I did this walk on the first day out of lockdown 3 on April 19th. I had just been to my Tabata class in Colby (with FB Saraszestforlife, great class!) and wanted to stretch my legs a little more while I was nicely warmed up.
I walked along the main road in Colby to where there is a lane leading off to the right beside a stream. There used to be a small Methodist chapel on the corner but this has now been converted into a house. This is a very quiet lane with few cars, so safe to walk along with care. The tree-lined stream is delightful and is being maintained beautifully, presumably by the local residents. There is a path going alongside the stream but I think this is a private path.
it is a continuous walk uphill for about a mile, and at this point you come to a crossroads. Left to Ballakilpheric and right to Cronk-e-dhooney. In reality it is all one tiny hamlet, with another Methodist church in the corner. They are keen on churches round here! I turned right and right again and followed the more southerly of the two tracks which leads into the top end of Colby Glen. This was a soft grassy track following field boundaries, with views to north and south. The farmers were hard at work preparing the fields for their summer crops.
Colby Glen is only short, not even half a mile long, but what it lacks in length it makes up for in beauty. As you reach the upper part you can hear the gush of a small waterfall as the stream leaves the gently sloping plateau and tumbles into the glen.. but you can’t see it, until you descend into the green amphitheatre of trees and grass. The stream meanders around the edge of this area, with vines hanging down the vertical cliffs. It is a shallow stream with a big ego. There are benches here for you to enjoy your packed lunch and you can take the narrow path to see the mini waterfall leapfrogging over the rocks.

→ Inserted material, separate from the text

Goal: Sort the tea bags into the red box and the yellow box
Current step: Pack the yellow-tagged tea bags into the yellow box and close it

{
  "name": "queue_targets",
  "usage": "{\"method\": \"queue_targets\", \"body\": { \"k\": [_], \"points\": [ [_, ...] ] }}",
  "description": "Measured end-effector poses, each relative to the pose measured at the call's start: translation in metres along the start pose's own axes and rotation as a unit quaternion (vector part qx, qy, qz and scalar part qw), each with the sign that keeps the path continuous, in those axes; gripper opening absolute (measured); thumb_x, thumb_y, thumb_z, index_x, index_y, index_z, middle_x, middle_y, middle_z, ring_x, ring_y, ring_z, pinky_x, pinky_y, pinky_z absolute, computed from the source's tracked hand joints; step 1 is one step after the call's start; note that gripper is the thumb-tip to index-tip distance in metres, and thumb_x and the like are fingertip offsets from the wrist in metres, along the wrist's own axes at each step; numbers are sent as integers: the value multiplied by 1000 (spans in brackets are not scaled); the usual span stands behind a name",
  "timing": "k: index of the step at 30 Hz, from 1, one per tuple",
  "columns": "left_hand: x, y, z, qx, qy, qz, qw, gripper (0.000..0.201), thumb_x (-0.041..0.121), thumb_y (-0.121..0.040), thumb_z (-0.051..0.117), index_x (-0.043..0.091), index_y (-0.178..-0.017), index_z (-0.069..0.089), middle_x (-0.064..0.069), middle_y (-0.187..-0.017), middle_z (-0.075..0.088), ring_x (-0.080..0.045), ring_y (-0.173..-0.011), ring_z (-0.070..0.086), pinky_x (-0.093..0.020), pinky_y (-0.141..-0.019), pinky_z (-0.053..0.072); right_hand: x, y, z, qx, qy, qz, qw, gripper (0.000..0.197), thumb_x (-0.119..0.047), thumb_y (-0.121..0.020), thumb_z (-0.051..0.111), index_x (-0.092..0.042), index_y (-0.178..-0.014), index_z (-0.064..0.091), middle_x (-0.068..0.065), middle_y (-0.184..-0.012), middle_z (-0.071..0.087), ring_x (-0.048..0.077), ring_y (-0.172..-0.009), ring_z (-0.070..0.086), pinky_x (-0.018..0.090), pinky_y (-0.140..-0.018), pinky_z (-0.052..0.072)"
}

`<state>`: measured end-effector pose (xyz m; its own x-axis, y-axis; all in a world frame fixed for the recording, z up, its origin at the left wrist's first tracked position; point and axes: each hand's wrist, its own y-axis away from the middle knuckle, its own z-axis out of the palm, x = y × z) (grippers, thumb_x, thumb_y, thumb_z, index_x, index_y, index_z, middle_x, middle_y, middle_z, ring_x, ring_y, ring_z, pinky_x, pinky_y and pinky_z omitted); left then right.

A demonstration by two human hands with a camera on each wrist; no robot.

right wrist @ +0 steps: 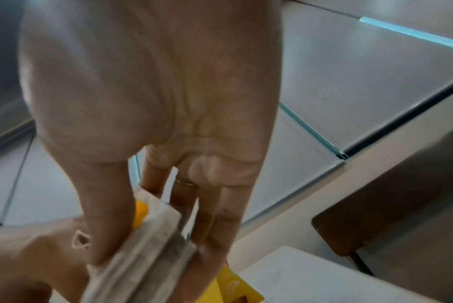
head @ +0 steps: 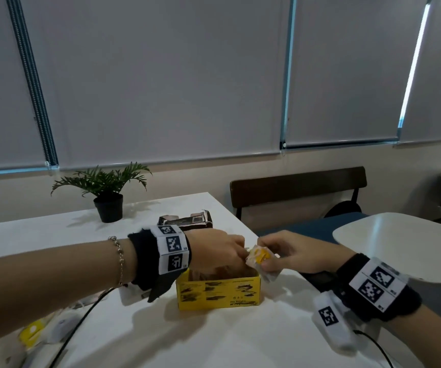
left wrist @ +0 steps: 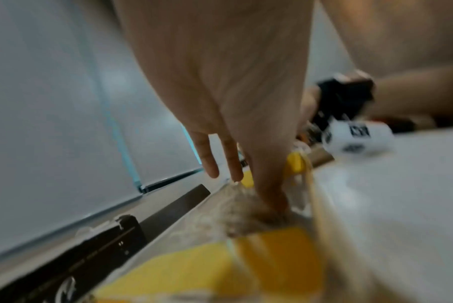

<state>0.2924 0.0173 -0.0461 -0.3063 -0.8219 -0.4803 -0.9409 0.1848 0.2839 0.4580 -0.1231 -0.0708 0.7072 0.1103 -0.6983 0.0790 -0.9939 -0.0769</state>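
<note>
Right hand over the near right corner of the yellow box, thumb and fingers pinching a small stack of tea bags with white wrappers and yellow marks; same stack seen edge-on in the right wrist view, clamped between thumb and fingers. Left hand reaching down into the open top of the yellow box, fingertips out of sight behind the rim; in the left wrist view, two fingers straight and free, another pressed down onto clear-wrapped tea bags inside the box; whether anything is pinched there, cannot tell. Dark box with open flaps just behind the yellow one, colour hard to tell. More tea bags loose at the near left edge of the white table. Potted plant at the far side of the table, well apart from the boxes. Dark bench back beyond the table on the right
</note>
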Motion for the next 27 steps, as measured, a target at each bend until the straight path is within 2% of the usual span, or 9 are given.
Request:
{"method": "queue_targets", "body": {
  "k": [3, 8, 13, 18, 20, 25, 27],
  "points": [
    [1, -7, 5, -30, -24, 16, 999, 49, 8, -92, 55, 12, -140, 45, -7, -140, 48, -25, -129, 33, -38, -94, 47, -2, -2, -2, -19, 54, 4, 998, 16, -32, -91, 65, -16, -92, 63, 9, -94, 65, 26, -92, 63, 49, -85, 52],
    [-3, -14, 18, -21, -24, 44, 999, 51, 7, -94, 53, 13, -143, 42, -6, -148, 42, -24, -138, 30, -38, -97, 46, -3, -5, -7, -28, 89, 22, 995, 17, -31, -91, 65, -16, -97, 65, 7, -97, 67, 25, -93, 63, 46, -88, 52],
    [-7, -18, 28, 18, -42, 66, 997, 42, 10, -94, 56, 14, -135, 51, -4, -140, 50, -23, -131, 41, -39, -91, 51, 0, -4, -7, -21, 86, 23, 996, 17, -29, -92, 65, -13, -96, 65, 8, -95, 66, 25, -91, 62, 38, -82, 52],
    [-8, -18, 32, 33, -51, 73, 995, 40, 13, -94, 56, 16, -134, 54, 0, -137, 53, -20, -128, 43, -38, -97, 47, 4, -6, -7, -18, 84, 22, 996, 25, -34, -91, 64, -10, -99, 64, 13, -97, 65, 32, -93, 61, 49, -85, 50],
    [-7, -17, 34, 38, -51, 69, 996, 40, 14, -95, 55, 17, -134, 53, 2, -139, 52, -19, -129, 41, -36, -98, 46, 6, -8, -8, -20, 84, 24, 996, 26, -35, -91, 64, -10, -100, 64, 13, -98, 65, 32, -93, 61, 49, -85, 49],
    [-1, -16, 35, 55, -41, 48, 996, 38, 12, -95, 54, 16, -133, 54, 2, -138, 52, -21, -124, 47, -36, -88, 50, -4, -19, -19, -58, 112, 34, 991, 24, -33, -92, 65, -12, -104, 65, 9, -102, 68, 25, -95, 64, 49, -90, 51],
    [-1, -16, 36, 59, -27, 37, 997, 38, 11, -92, 57, 14, -130, 56, -1, -137, 53, -23, -123, 49, -38, -92, 50, -11, -27, -26, -48, 118, 19, 992, 24, -30, -92, 65, -8, -103, 65, 11, -103, 68, 25, -95, 63, 46, -90, 51]
  ]
}}
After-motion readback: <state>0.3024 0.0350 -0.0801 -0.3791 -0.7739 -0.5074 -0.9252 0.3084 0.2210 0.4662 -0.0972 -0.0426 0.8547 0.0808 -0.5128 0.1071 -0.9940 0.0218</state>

If you look up you can see the Colby Glen road at the top and there is an entrance to the glen just there. It has steps leading down and there is a bridge to take you over to the other side. In the summer time, when it is very green and lush, summer concerts are held here by local singing groups, but beware the midges if you choose to participate.
There is an undulating path taking you down stream along the sides of the hill, which close in a little, rather like a smaller version of Glen Maye, and you can hop and skip along this track until finally you have to cross over to the other side and take the road back down to the starting point. It is a shame that houses border the stream for the rest of its distance into Colby, meaning there is no alternative route to the road path. There are some very pretty houses and it feels like you are in an old traditional village, although like everywhere else, it has grown enormously in recent years.
This walk won’t take you more than an hour, and it’s one that children would enjoy as much as adults, though they need to be able to walk for themselves, as it’s not a route for pushchairs. I never tire of Colby Glen. It has an air of mystery and imagination.